Hi,
I was wondering what’s the difference between the two?
- df[col].str.split().str[0] with df[col].str.split()[0]
- df[col][df[col] == "condition] with df[df[col] == “condition”][col]
Thanks
Hi,
I was wondering what’s the difference between the two?
Thanks
Welcome to the Community!
Let’s imagine that we have the following dataframe:
df = pd.DataFrame({'Phrase': ['Santa Claus', 'Christmas Tree', 'Merry Christmas'],
'Number': [1, 2, 3]})
print(df)
Output:
Phrase Number
0 Santa Claus 1
1 Christmas Tree 2
2 Merry Christmas 3
Let’s apply df[col].str.split().str[0]
and df[col].str.split()[0]
from your first question, but before doing so, we’ll apply also df[col].str.split()
:
print(df['Phrase'].str.split())
print('\n')
print(df['Phrase'].str.split().str[0])
print('\n')
print(df['Phrase'].str.split()[0])
0 [Santa, Claus]
1 [Christmas, Tree]
2 [Merry, Christmas]
Name: Phrase, dtype: object
0 Santa
1 Christmas
2 Merry
Name: Phrase, dtype: object
['Santa', 'Claus']
We see that:
df[col].str.split()
splits each string from the column by white space and returns a list of strings for that cell,
df[col].str.split().str[0]
takes the first item of the list of strings for each cell and returns it as a string,
df[col].str.split()[0]
returns the first value of the Series object, i.e., the first list of strings.
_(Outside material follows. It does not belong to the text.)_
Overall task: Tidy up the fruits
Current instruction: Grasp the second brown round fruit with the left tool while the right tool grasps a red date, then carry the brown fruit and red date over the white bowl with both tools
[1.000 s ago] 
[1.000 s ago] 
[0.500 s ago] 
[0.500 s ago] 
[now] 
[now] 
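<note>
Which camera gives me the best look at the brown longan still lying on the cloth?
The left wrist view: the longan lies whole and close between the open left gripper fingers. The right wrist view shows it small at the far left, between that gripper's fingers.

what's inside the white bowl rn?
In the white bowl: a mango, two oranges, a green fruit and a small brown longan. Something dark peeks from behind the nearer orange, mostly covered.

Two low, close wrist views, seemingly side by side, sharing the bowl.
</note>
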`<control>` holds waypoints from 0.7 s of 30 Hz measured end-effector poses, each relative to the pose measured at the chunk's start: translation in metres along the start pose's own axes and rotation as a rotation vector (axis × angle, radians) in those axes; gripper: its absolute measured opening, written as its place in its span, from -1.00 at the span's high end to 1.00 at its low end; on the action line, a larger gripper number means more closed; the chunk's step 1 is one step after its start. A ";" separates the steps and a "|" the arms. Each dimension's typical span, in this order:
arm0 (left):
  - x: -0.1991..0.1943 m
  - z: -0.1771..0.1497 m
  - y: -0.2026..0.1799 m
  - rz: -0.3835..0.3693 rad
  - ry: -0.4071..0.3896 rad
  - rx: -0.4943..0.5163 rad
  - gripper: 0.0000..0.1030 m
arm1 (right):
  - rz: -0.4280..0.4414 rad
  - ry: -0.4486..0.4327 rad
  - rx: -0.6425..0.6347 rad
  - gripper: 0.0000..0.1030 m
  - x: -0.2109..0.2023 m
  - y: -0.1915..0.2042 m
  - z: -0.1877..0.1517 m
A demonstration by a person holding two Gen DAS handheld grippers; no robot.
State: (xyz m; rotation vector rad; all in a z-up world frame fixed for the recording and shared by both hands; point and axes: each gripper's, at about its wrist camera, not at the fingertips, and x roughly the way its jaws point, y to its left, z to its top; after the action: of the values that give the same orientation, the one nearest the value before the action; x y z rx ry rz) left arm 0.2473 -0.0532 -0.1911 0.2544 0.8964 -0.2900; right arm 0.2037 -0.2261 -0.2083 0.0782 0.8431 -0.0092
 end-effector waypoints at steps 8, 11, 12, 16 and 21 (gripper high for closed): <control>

As for your second question, there is no difference between those pieces of code:
print(df['Phrase'][df['Phrase'] == 'Christmas Tree'])
print('\n')
print(df[df['Phrase'] == 'Christmas Tree']['Phrase'])
Output:
1 Christmas Tree
Name: Phrase, dtype: object
1 Christmas Tree
Name: Phrase, dtype: object
Hi @Elena_Kosourova,
Sorry for the really late reply. Btw, thanks for the answer .
For the second question though, that was my point. while we print the dataframe there’s no different at all. But when assigning new value only one line of code is working. Here’s the snippet.
Code that is not working
df = pd.DataFrame({'Phrase': ['Santa Claus', 'Christmas Tree', 'Merry Christmas'], 'Number': [1, 2, 3]})
df[df['Phrase'] == 'Christmas Tree']['Phrase'] = "The Tree"
print(df)
Output:
Phrase Number
0 Santa Claus 1
1 Christmas Tree 2
2 Merry Christmas 3
Code that is working
df = pd.DataFrame({'Phrase': ['Santa Claus', 'Christmas Tree', 'Merry Christmas'], 'Number': [1, 2, 3]})
df['Phrase'][df['Phrase'] == 'Christmas Tree'] = "The Tree"
print(df)
Output:
Phrase Number
0 Santa Claus 1
1 The Tree 2
2 Merry Christmas 3
Thanks
Yes, indeed, I checked it now, and you’re right. When I run df[df['Phrase'] == 'Christmas Tree']['Phrase'] = "The Tree"
, the dataframe isn’t modified, and a SettingWithCopyWarning
is thrown. This warning is actually not so innocent, and even if the rest of the code runs normally (i.e., the program doesn’t stop running as it happens, for example, with SyntaxError
), the code can behave unexpectedly in such cases and lead to wrong results. You can read more about it here. Great catch, by the way, thank you!